If I’d looked before I leaped, I probably wouldn’t have bothered at all. Kottke described his problems using MT-Amazon back in July. The problem is that Amazon at some time around November 2003 stopped allowing calls from outside applications to its web service more than once per second, as MT-Amazon developer Adam Kalsey wrote to the list here. When MT uses MT-Amazon during page rebuilds, it definitely tries to call Amazon’s web services faster than that, and fails when Amazon sends back an error telling it to slow down. I can’t exactly blame Amazon for restricting people like me from pointlessly hitting their servers all the time—I’m not exactly paying for the privilege—but this restriction is pretty lame. Obviously, if you need to create a page that includes, say, 40 Amazon items, it will take no less than 40 seconds to do it. (Incidentally, how does Typepad get around this restriction? Do they have a special deal with Amazon allowing more frequent calls?)
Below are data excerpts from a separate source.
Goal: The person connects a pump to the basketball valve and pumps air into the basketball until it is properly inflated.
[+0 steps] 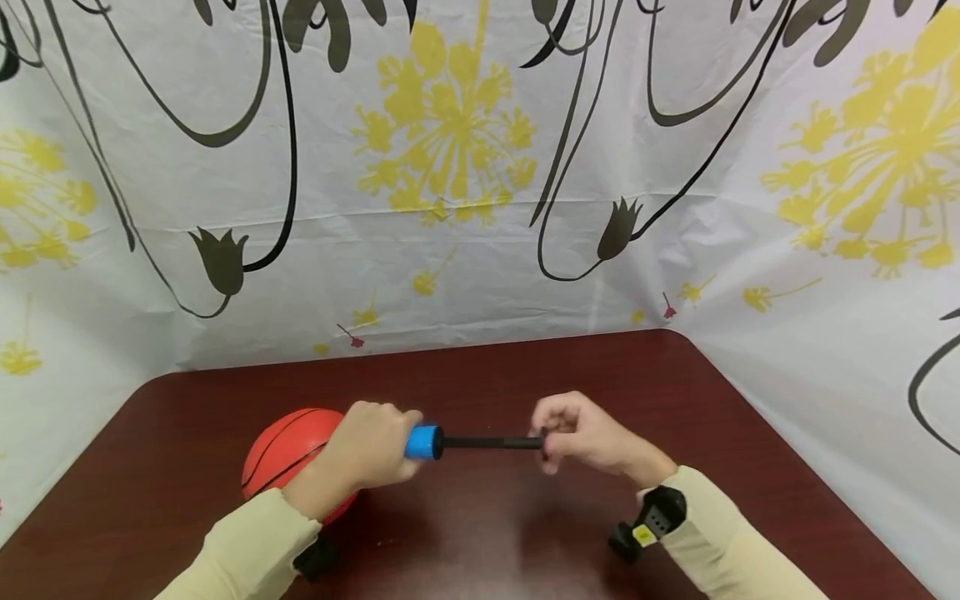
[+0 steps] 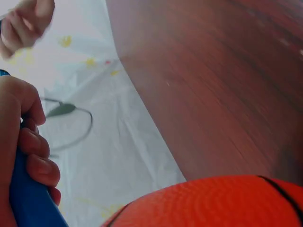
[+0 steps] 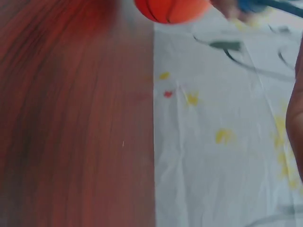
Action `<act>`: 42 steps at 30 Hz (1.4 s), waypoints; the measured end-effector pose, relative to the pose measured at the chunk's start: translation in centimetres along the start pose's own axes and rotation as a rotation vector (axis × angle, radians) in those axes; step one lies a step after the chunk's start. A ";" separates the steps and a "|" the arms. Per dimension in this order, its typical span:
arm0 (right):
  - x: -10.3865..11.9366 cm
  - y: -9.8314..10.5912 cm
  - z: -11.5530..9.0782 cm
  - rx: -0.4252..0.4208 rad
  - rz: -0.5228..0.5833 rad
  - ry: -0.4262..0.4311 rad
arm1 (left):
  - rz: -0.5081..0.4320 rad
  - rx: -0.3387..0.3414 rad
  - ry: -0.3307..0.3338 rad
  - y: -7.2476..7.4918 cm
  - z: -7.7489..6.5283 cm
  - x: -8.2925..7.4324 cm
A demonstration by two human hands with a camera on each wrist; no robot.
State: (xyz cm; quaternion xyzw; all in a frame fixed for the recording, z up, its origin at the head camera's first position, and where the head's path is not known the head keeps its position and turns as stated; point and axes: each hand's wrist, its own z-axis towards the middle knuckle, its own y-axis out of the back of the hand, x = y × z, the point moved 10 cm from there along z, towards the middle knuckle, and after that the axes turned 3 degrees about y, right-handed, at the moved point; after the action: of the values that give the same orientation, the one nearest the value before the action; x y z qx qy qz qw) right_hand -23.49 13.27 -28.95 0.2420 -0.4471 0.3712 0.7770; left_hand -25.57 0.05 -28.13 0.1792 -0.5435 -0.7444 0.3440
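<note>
My left hand (image 1: 375, 446) grips the blue barrel of a hand pump (image 1: 424, 442), which lies level above the table. A thin black rod (image 1: 487, 443) extends from the barrel to the right. At the rod's far end, the thumb and fingers of my right hand (image 1: 588, 437) pinch a small dark end piece. Behind my left hand and forearm sits a red-orange ball with black lines (image 1: 288, 450), partly covered by them. The left wrist view shows fingers curled round the blue barrel (image 2: 33, 198), beside the ball (image 2: 213, 203). Only a strip of my right hand (image 3: 294, 123) shows in the right wrist view.
Beneath the hands is a dark red-brown wooden table (image 1: 480, 533) with rounded far corners. White sheeting (image 1: 480, 275) with yellow and dark plant prints hangs behind it and along both sides. A black device (image 1: 663, 510) is strapped to the right wrist.
</note>
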 end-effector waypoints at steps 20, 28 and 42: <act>-0.9 -1.3 1.7 0.031 -0.126 -0.032 | 0.053 -0.133 -0.086 1.1 0.5 -3.1; 1.7 -0.3 -1.6 0.102 0.023 0.031 | 0.044 -0.097 -0.023 0.8 -0.6 -1.2; -1.7 -1.5 1.1 -0.018 -0.128 0.007 | 0.097 -0.044 -0.061 0.7 2.1 -4.5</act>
State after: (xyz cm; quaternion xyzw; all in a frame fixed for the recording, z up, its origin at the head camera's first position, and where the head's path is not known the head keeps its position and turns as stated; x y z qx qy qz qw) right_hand -23.41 10.96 -29.96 0.2620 -0.4314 0.3177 0.8027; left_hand -23.55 4.50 -27.22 0.1222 -0.5455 -0.7435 0.3669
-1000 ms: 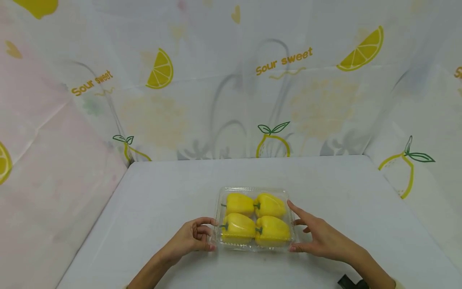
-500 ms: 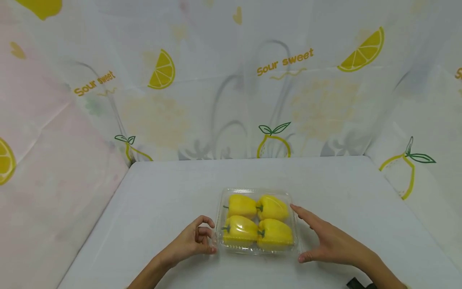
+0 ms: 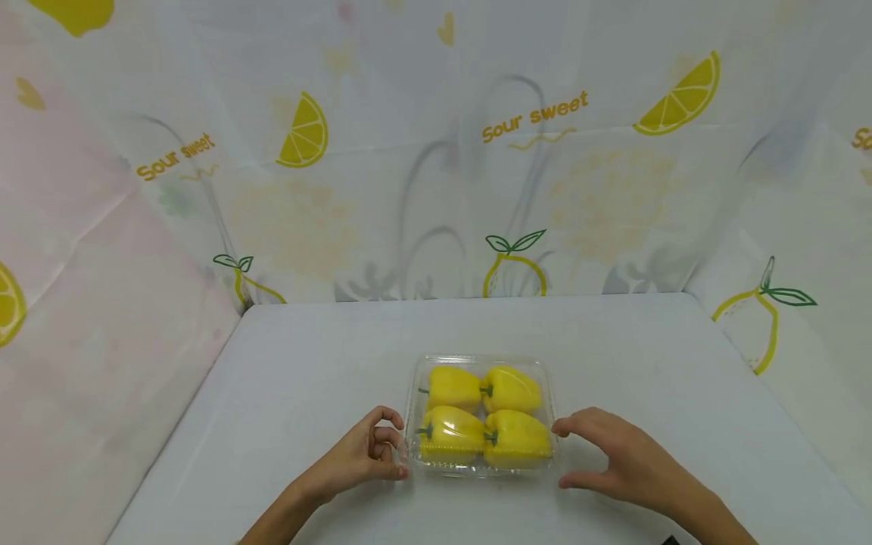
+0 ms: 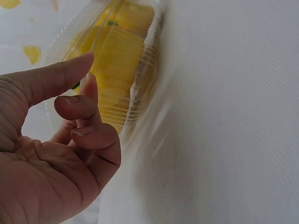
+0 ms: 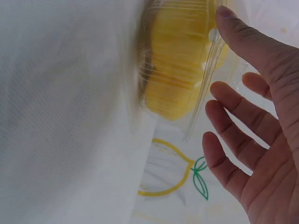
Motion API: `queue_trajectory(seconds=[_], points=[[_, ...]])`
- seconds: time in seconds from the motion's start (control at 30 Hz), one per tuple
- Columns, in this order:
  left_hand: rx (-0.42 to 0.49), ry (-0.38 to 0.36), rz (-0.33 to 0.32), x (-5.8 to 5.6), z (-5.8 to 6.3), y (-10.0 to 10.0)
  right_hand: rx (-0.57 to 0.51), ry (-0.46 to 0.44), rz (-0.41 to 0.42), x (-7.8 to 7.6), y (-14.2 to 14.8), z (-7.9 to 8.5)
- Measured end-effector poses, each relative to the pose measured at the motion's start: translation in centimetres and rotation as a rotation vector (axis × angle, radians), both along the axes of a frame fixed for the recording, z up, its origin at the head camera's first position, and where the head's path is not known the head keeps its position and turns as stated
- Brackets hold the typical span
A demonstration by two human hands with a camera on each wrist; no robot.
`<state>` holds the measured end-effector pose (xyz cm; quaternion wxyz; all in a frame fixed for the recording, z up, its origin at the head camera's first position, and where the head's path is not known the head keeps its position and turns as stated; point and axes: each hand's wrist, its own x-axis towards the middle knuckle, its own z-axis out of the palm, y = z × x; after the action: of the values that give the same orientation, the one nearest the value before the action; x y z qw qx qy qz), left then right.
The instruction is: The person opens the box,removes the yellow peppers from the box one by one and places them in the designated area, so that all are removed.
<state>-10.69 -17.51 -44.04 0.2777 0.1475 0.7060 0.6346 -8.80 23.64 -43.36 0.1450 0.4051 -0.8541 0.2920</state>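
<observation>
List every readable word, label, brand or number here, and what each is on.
"Sour sweet": left lettering, on the printed cloth.
"Sour sweet": middle lettering, same cloth.
"So": right lettering, same cloth, cut off by the head view's edge.
No readable text, brand or number on the clear container.

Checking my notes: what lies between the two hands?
In the head view, a clear box of four yellow peppers lies between left hand and right hand.

The small black object at the head view's lower edge is cropped beyond identification. Both wrist views crop the clear rectangular plastic container; its ribbed wall blurs the yellow bell peppers.
</observation>
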Motion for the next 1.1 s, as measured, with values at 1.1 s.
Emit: queue_trajectory(seconds=[1.1], points=[[-0.006,0.016,0.007,0.1,-0.2,-0.1,0.114,0.354,0.007,0.6,-1.1,-0.8]])
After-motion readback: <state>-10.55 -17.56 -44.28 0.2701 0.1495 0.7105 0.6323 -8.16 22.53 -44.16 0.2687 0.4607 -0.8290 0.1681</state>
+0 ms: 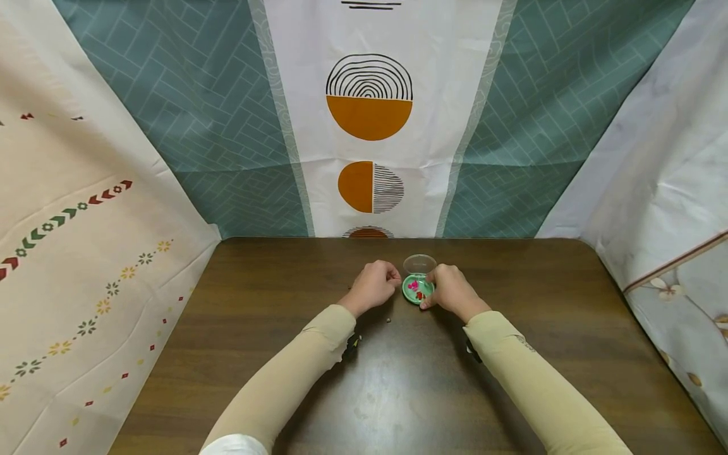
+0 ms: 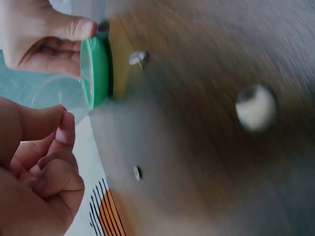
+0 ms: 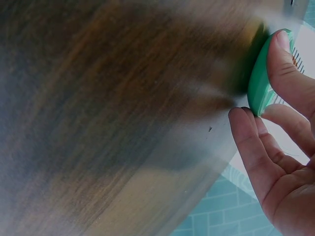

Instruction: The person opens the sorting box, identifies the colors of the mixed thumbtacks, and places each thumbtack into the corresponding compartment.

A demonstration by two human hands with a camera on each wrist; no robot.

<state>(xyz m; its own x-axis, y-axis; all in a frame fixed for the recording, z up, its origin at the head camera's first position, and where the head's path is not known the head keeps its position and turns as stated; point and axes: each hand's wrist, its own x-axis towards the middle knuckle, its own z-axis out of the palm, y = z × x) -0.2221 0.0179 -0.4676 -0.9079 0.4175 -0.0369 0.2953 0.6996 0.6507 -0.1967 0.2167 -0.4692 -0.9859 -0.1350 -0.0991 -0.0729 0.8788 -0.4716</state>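
Note:
A small round green case (image 1: 406, 294) with a raised clear lid (image 1: 419, 264) is on the table, holding small pink pieces (image 1: 413, 285) and red pieces (image 1: 420, 295). My right hand (image 1: 453, 292) grips its right side, thumb on the near rim; the right wrist view shows fingers around the green case (image 3: 261, 78). Just left of the case is my left hand (image 1: 373, 285). Its thumb and index fingertip pinch a tiny dark-red thing (image 2: 64, 109), mostly hidden. Small metallic thumbtack-like pieces (image 2: 139, 58) lie on the table in the left wrist view.
The brown wooden table (image 1: 273, 379) meets a patterned curtain (image 1: 375, 189) at its back edge. A tiny piece (image 1: 388, 320) lies in front of the hands. A blurred whitish round thing (image 2: 256, 109) is close to the left wrist camera.

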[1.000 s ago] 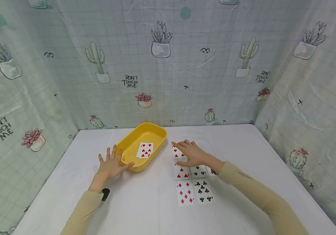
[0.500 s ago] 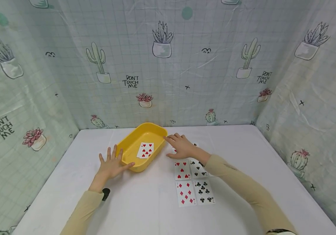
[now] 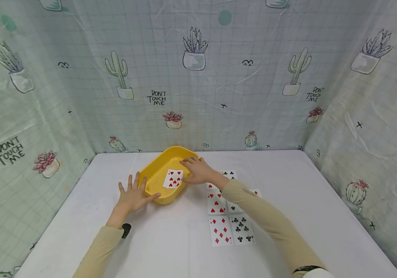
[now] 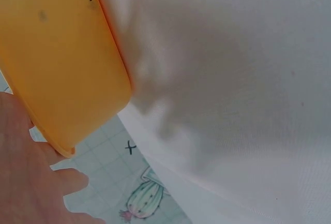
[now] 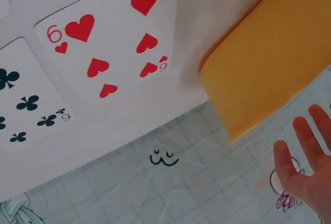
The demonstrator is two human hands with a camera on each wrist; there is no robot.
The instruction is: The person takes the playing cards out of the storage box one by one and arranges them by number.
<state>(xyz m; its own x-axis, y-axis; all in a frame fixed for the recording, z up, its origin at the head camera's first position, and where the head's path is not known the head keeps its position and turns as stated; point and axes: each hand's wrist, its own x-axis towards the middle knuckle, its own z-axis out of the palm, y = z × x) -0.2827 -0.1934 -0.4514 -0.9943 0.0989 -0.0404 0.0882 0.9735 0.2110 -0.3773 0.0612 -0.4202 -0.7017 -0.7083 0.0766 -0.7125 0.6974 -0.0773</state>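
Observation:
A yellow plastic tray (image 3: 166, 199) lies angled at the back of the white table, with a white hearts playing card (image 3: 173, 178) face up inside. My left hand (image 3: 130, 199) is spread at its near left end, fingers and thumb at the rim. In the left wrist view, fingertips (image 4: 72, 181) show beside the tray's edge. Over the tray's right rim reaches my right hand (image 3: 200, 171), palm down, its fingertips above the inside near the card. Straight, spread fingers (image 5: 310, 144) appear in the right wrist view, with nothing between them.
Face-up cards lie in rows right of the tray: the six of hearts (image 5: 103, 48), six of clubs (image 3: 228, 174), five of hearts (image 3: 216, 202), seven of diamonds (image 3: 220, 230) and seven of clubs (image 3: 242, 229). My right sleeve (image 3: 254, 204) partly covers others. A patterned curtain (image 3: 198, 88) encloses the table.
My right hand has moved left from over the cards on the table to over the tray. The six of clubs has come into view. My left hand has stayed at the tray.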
If you can live with that restriction, there’s an easy fix. Myself I don’t mind: the page I’ll use MT-Amazon on won’t get rebuilt often (only when I manually add a book to it using BookQueueToo, maybe once every two weeks), and isn’t incorporated into any other page on my site. In other words, I don’t care if it takes a long time to rebuild because I’m the only one who has to sit and wait for it. Anyone else browsing the page won’t have to wait any longer than normal. If you can’t live with that restriction, and don’t mind that your Amazon content might not appear, Kalsey suggested a fix. Adam’s proposed solution is basically to suppress the error and stop building the page without the Amazon content, which is no good to me. (As an aside, it looks like Adam’s pretty much stopped working on the plugin. It would be nice if someone could add some error-checking to it to deal with this now-common problem. MT-Amazon should stop if it gets an error, but finish building the page with the data it’s gotten to that point. It should also be easy to turn this behavior on and off with a debug flag or something.)
Anyway, prepare yourself the mad Perl skillz I’m about to display which let me solve the problem. I reasoned that since MT-Amazon was calling Amazon’s web service too often, why not force it to slow down? Turns out there’s a simple way in Perl to “pause” a script briefly: the sleep command. So, I opened up MTAmazon.pm (which is in my /mt/extlib/MTPlugins folder, as per MT-Amazon’s installation instructions), and found these lines:
for (my $page = 1; $page <= $pages; $page++) {
$content = AmazonGetXML($search, $associateid, $method, $line, $devtoken, $page, $format, $sort);
This section of the code is saying “for each book in the list, go get some information from Amazon.com”, and it’s what’s happening too frequently. I changed the code to:
for (my $page = 1; $page <= $pages; $page++) {
sleep 1;
$content = AmazonGetXML($search, $associateid, $method, $line, $devtoken, $page, $format, $sort);
That sleep 1; means “pause for one second before going to the next line”, and it effectively throttles this otherwise-fast process….to…take…one…second…in…between….calls…to…Amazon, which is just what we want.
Again, this will force rebuilds of any page using MT-Amazon to go more slowly. My page of about 60 books takes, surprise, about a minute to rebuild, which is painfully long. But it does finish correctly, and I am sort of pleased that “sleep 1;” is the only line Perl I’ve ever written, and it solves my problem perfectly.
Posted by Andrew at December 29, 2004 08:16 PM
Comments
Sheer brilliance. I was afraid I’d have to do some insane coding with MT-Macro to get my book site back up, but you have saved the day. Thanks for being brave enough to tackle Perl (so the rest of us don’t have to)!